Poking around at the site reveals two discussions about sites in London—including Big Ben, Buckingham Palace, the Tower of London, and Saint Paul’s Cathedral—as well as a map that helpfully outlines the brown Bakerloo Line Ross referred to in his IM. Of the sites mentioned in the Sightseeing in London thread, only the London Eye stands out as a landmark anywhere near the Bakerloo Line.
So submit London Eye in the communications panel and the challenge is solved.
As for placing the cameras, I’ve decided to leave my first camera at Waterloo Station. Sure, it seems silly to put it in the same place, but other clues in the Google Group make detailed mention of it. For the second, well, why not go with the London Eye? If I get two shots of Bourne before tomorrow, I’ll be happy. If I get only one, I’ll be left wondering which nabbed him. And if I get none, well, then I really won’t know where to look for clues.

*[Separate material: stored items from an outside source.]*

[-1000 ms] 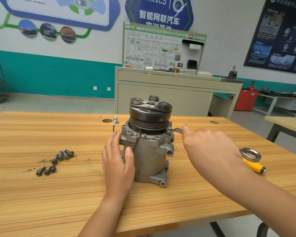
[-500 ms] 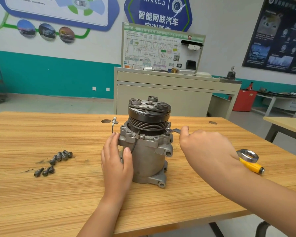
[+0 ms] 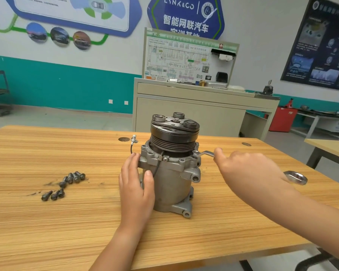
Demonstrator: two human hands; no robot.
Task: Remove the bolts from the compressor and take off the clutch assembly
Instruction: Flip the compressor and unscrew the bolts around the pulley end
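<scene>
A grey compressor (image 3: pixel 170 184) stands upright in the middle of the wooden table (image 3: pixel 47 231). Its black grooved clutch assembly (image 3: pixel 173 133) sits on top. My left hand (image 3: pixel 136 188) wraps the left side of the body, thumb on the front and fingers against the flange. My right hand (image 3: pixel 247 173) grips the handle of a small wrench (image 3: pixel 205 153). The wrench head sits on a bolt at the flange's right edge. Several removed bolts (image 3: pixel 67 182) lie on the table to the left.
A larger ring wrench (image 3: pixel 296 178) lies on the table behind my right forearm. A short wire with a connector (image 3: pixel 133 140) sticks up at the compressor's left. A beige cabinet (image 3: pixel 194 112) stands behind the table, another table (image 3: pixel 329 147) at right.
My right hand has swung the wrench handle a little, and more of the handle shows now. The left hand stays on the compressor body.
</scene>
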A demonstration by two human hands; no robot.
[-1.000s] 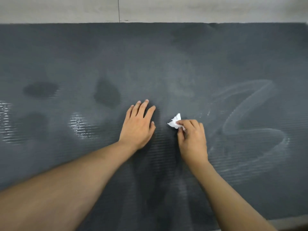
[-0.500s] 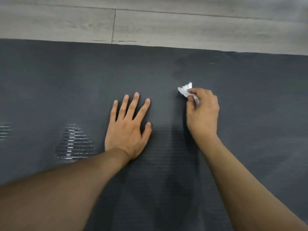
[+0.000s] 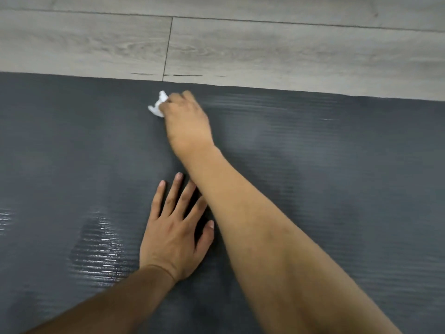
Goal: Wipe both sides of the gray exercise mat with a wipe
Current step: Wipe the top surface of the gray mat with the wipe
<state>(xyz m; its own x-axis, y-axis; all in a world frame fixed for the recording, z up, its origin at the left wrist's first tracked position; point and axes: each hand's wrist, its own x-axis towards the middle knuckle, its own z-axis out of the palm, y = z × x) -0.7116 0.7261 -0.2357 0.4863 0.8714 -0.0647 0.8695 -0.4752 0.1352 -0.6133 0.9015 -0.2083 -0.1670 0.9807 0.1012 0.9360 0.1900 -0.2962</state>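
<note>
Near the far edge of the gray exercise mat (image 3: 337,189), my right hand (image 3: 186,121) gripped the crumpled white wipe (image 3: 159,106), fingers curled round it, and held it down against the mat's ribbed surface. The wipe stuck out to the left of my knuckles, just short of the line where the mat met the pale wood-plank floor (image 3: 265,49).

My right forearm ran from the near right corner toward the far middle, and it hid the tip of one finger of my left hand (image 3: 173,237). That hand lay flat on the mat, nearer to me than the wipe, palm down, its fingers straight and spread and the thumb out to the right. It held nothing.

Just left of the left hand a glossy wet patch (image 3: 101,251) shone on the ribs, and a smaller sheen showed at the left border of the view. To the right of my right hand paler, hazy streaks lay across the mat near its far edge. The mat itself lay spread flat on the floor, stretching from the left border to the right.
</note>
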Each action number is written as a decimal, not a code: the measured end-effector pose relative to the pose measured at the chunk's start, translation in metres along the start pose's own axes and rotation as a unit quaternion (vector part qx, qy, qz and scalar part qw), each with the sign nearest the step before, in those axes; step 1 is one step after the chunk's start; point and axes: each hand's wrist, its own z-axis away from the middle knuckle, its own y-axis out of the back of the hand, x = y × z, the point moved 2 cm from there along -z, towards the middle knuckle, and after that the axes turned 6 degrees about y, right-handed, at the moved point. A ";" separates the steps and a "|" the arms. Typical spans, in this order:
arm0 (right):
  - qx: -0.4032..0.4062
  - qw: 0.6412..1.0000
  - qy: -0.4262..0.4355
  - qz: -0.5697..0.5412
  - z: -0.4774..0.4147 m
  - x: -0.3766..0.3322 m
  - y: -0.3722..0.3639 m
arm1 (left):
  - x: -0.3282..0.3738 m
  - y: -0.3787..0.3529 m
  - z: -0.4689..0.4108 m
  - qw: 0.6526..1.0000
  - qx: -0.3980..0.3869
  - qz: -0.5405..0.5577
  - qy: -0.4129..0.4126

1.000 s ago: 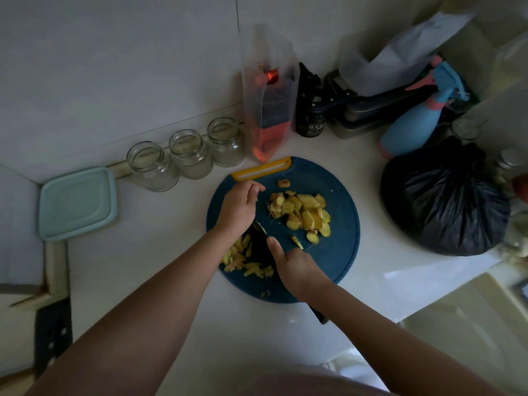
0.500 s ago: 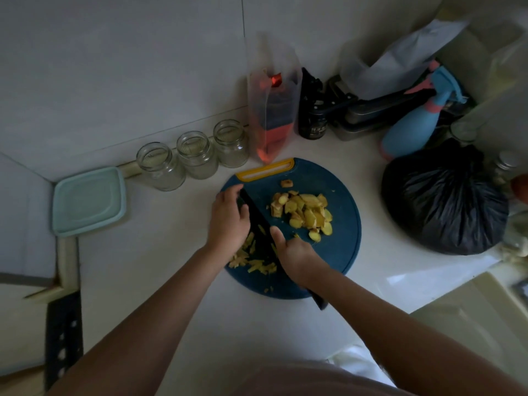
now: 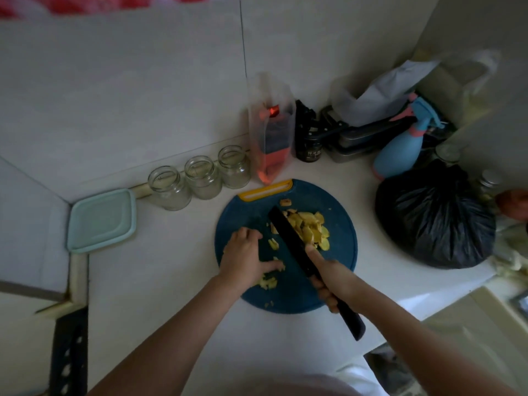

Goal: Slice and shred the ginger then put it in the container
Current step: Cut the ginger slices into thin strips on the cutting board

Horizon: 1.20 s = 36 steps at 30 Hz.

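Dim, underexposed kitchen scene, colours muted and grey-blue. Soft daylight seems to come from about four o'clock, where the counter edge (image 3: 423, 298) shines palest. Shadows are faint and diffuse. The wide lens bends the wall tile lines (image 3: 244, 38) toward the edges. Slight softness smears the black bag (image 3: 434, 218) at three o'clock.

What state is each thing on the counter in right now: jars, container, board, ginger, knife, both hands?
Three glass jars: upright, lidless, look empty.
Teal container: lid on, no ginger in it.
Cutting board: flat, holding all the ginger.
Ginger slices: piled right of blade.
Ginger shreds: scattered by left hand.
Knife: blade angled across board.
Right hand: grip closed on knife handle.
Left hand: flat on shreds.
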 end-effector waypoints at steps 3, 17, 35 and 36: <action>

In the end, I found today’s challenge significantly more fun that the last few. Sure, it’s still easy, but there were other possible clues and red herrings at the web site. In the end, only the London Eye made sense, but you actually really do have to look to multiple resources to work this one out.
Go, Simon Ross! Now you’re acting like a spy!
(Incidentally, what happens if you put in the wrong answer? Would it be possible to sledgehammer your way through the puzzle by just entering site after site till you got a hit? Or are you penalized for mistakes?)
July 26th, 2007
This post contains no spoilers (unlike my other posts on the game). Instead, as in my first post about the advertising vehicle that is The Ultimate Search for Bourne, I thought I’d put the big question out there.
Is the game fun?
I have to answer, “Yes.” I enjoy solving the puzzles, poking around the web sites, and writing up quick blog posts about each challenge.
But it’s not huge fun. I don’t need this advertisement. I’m already a big-time fan of most Google products, and I’ll probably see The Bourne Ultimatum eventually.
And as a game, the Ultimate Search for Bourne has a few little problems:
- It’s too easy. Once you “get” how a day is likely to go, you can resolve the challenge in a minute or two.
- Camera placement may be random. This is an ongoing question, and today’s game may have the most obvious clues to camera placement so far . . . or it may prove that there’s nothing but luck behind it.
- The interface is buggy. On my Macintosh with Firefox at home, bits of the interface keep reloading. For the last two days, my wife has been unable to place cameras on her Mac or on my work PC laptop
- The game feels less and less like a spy drama every day. This is party because it’s basically the same game every day. The fact that, with almost no practice, it gets very easy also removes a lot of the cloak-and-dagger feel. And finally because the willing suspension of disbelief is harder to maintain the more I realize how the places and mysteries are calculated to create another day of play and advertise another tool or service, rather than to help a story unfold.
But I did say the game was fun, right? It is! I still believe, passionately, this could be the seed for a very exciting and innovative form of massively multiplayer roleplaying game. It has moments that do still feel delightfully cyber-spyish. And I still like solving puzzles that at least pretend to be tied into adventure and story, rather than just arbitrary rules resolutions.
And any chance at a free iPhone is hard to resist.
So what do you think? Are you having fun? What do you like, and what do you hate?